» Task brief:
Print exactly the lines below between the line holding "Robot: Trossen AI" and the line holding "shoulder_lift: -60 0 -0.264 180", inclusive, and nothing more.

*** Opening of Data below ***

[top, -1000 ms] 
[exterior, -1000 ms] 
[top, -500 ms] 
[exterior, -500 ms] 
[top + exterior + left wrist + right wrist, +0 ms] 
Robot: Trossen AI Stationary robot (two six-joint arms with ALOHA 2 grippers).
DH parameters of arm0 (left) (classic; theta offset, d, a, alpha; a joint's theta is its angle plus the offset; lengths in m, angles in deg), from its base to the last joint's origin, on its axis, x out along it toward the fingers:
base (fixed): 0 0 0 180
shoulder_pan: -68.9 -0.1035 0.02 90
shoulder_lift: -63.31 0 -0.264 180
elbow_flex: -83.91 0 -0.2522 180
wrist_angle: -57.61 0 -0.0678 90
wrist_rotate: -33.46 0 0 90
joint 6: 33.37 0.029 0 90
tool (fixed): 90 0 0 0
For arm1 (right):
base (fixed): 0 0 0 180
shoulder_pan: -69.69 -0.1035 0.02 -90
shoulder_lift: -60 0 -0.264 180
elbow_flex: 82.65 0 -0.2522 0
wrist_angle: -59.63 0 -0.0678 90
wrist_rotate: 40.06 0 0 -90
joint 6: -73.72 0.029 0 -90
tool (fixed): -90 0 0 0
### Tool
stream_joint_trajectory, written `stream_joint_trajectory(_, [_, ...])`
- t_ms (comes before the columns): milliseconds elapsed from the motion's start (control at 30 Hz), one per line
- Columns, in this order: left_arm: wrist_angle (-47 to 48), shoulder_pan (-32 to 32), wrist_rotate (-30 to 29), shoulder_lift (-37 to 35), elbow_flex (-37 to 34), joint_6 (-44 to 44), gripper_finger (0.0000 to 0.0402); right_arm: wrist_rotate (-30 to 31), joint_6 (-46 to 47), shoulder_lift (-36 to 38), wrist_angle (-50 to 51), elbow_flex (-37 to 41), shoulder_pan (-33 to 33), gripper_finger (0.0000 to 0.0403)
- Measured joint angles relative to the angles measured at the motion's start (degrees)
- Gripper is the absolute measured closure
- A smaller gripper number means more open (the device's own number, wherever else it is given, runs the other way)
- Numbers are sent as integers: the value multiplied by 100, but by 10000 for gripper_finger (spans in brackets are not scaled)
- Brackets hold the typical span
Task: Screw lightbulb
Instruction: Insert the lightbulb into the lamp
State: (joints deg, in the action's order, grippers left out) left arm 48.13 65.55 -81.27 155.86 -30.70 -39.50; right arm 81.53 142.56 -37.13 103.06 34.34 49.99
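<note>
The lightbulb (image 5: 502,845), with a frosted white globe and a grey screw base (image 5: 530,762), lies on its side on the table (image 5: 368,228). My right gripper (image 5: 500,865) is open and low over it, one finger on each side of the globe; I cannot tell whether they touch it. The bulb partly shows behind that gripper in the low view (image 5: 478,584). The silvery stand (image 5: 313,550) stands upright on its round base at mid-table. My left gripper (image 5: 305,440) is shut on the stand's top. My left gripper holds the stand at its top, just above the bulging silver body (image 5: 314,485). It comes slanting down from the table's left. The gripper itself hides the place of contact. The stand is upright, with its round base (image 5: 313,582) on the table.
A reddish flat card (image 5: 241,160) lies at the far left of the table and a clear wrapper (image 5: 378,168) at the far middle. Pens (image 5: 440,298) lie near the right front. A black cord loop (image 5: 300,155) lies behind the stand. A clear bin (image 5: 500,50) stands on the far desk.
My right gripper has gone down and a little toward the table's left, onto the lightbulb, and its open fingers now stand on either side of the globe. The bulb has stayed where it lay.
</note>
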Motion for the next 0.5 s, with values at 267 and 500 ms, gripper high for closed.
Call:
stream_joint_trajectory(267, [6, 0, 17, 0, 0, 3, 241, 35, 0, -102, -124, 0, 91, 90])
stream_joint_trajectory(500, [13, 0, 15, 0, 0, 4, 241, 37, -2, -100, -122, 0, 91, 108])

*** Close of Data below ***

» Answer space:
Robot: Trossen AI Stationary robot (two six-joint arms with ALOHA 2 grippers).
DH parameters of arm0 (left) (classic; theta offset, d, a, alpha; a joint's theta is its angle plus the offset; lengths in m, angles in deg), from its base to the last joint's origin, on its axis, x out along it toward the fingers:
base (fixed): 0 0 0 180
shoulder_pan: -68.9 -0.1035 0.02 90
shoulder_lift: -63.31 0 -0.264 180
elbow_flex: -83.91 0 -0.2522 180
wrist_angle: -57.61 0 -0.0678 90
wrist_rotate: -33.46 0 0 90
joint 6: 33.37 0.029 0 90
tool (fixed): 90 0 0 0
For arm1 (right):
base (fixed): 0 0 0 180
shoulder_pan: -69.69 -0.1035 0.02 -90
shoulder_lift: -60 0 -0.264 180

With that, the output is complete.